Below is a listing. Write out exactly its lines between the one holding "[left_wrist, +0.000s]" and the one holding "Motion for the", inclusive.

────────────────

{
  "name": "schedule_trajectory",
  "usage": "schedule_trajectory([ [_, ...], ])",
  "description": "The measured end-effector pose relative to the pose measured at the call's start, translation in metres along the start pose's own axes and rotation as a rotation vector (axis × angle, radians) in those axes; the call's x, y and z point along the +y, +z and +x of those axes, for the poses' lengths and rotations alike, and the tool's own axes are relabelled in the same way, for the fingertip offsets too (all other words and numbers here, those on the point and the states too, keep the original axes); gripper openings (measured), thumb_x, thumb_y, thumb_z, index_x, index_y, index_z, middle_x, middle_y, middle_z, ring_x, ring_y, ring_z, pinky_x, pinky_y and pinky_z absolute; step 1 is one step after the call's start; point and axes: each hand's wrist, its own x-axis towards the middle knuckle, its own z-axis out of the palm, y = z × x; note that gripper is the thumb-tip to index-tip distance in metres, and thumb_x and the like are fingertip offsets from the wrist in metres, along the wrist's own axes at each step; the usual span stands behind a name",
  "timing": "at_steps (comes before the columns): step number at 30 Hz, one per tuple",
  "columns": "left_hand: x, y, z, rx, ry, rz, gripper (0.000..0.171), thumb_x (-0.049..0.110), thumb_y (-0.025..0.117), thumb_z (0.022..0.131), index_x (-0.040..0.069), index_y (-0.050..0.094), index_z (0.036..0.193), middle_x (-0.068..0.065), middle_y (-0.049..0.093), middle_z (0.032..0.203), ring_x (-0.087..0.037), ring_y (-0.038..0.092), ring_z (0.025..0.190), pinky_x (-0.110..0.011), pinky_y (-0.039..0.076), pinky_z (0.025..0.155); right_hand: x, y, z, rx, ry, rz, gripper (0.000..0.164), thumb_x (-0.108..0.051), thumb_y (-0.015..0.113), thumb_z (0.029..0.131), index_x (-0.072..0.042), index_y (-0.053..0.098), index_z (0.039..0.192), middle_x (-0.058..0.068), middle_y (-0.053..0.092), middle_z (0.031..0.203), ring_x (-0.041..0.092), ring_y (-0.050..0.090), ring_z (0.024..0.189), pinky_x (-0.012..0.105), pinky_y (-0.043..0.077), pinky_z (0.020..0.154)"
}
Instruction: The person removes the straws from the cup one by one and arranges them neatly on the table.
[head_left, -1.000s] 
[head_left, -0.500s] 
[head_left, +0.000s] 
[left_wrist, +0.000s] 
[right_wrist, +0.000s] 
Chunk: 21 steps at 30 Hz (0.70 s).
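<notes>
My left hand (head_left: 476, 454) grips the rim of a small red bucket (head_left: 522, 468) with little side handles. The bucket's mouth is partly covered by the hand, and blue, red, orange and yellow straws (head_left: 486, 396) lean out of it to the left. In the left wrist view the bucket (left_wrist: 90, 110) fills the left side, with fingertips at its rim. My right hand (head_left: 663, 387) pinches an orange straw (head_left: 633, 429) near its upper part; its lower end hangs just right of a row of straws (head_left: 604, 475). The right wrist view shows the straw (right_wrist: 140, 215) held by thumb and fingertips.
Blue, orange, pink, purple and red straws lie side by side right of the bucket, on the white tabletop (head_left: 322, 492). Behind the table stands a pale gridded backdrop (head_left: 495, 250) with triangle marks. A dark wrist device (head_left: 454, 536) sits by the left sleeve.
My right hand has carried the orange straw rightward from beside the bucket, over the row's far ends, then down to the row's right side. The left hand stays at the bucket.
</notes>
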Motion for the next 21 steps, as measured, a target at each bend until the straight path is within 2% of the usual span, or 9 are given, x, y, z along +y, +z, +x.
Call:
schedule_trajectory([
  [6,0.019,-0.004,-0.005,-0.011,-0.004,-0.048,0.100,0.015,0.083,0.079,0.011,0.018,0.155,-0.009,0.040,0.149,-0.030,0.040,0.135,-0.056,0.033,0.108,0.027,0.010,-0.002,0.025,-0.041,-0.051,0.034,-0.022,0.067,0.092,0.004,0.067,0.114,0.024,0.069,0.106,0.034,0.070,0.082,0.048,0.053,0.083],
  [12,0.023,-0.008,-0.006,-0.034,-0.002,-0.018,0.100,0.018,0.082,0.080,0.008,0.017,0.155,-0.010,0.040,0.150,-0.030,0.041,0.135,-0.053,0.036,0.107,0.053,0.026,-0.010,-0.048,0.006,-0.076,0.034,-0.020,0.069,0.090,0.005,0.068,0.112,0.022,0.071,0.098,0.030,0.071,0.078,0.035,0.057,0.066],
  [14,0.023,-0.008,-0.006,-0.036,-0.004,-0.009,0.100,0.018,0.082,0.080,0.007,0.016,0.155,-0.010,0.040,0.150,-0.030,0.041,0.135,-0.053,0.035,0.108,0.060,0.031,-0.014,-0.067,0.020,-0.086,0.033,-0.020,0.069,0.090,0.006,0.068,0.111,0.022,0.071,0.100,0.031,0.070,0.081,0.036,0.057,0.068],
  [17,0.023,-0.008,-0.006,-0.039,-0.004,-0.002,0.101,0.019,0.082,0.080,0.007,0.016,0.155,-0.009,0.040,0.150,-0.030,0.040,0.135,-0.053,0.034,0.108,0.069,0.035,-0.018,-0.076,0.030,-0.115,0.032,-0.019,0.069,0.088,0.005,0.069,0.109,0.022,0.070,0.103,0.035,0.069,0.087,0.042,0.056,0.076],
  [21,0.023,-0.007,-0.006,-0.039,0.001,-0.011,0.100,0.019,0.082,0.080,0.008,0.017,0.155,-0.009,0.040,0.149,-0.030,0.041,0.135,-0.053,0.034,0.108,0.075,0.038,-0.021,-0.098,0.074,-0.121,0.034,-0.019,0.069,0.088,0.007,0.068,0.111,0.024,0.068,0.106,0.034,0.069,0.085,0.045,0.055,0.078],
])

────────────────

Written answer:
[left_wrist, +0.000s] 
[right_wrist, +0.000s] 
Chunk: 21 steps at 30 Hz (0.70 s).
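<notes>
My left hand (head_left: 476, 454) grips the rim of a small red bucket (head_left: 522, 468) with little side handles. The bucket's mouth is partly covered by the hand, and blue, red, orange and yellow straws (head_left: 486, 396) lean out of it to the left. In the left wrist view the bucket (left_wrist: 90, 110) fills the left side, with fingertips at its rim. My right hand (head_left: 663, 387) pinches an orange straw (head_left: 633, 429) near its upper part; its lower end hangs just right of a row of straws (head_left: 604, 475). The right wrist view shows the straw (right_wrist: 140, 215) held by thumb and fingertips.
Blue, orange, pink, purple and red straws lie side by side right of the bucket, on the white tabletop (head_left: 322, 492). Behind the table stands a pale gridded backdrop (head_left: 495, 250) with triangle marks. A dark wrist device (head_left: 454, 536) sits by the left sleeve.
My right hand has carried the orange straw rightward from beside the bucket, over the row's far ends, then down to the row's right side. The left hand stays at the bucket.
</notes>
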Motion for the next 21 steps, as measured, a target at each bend until the straight path is within 2% of the usual span, or 9 are given, x, y, z along +y, +z, +x.

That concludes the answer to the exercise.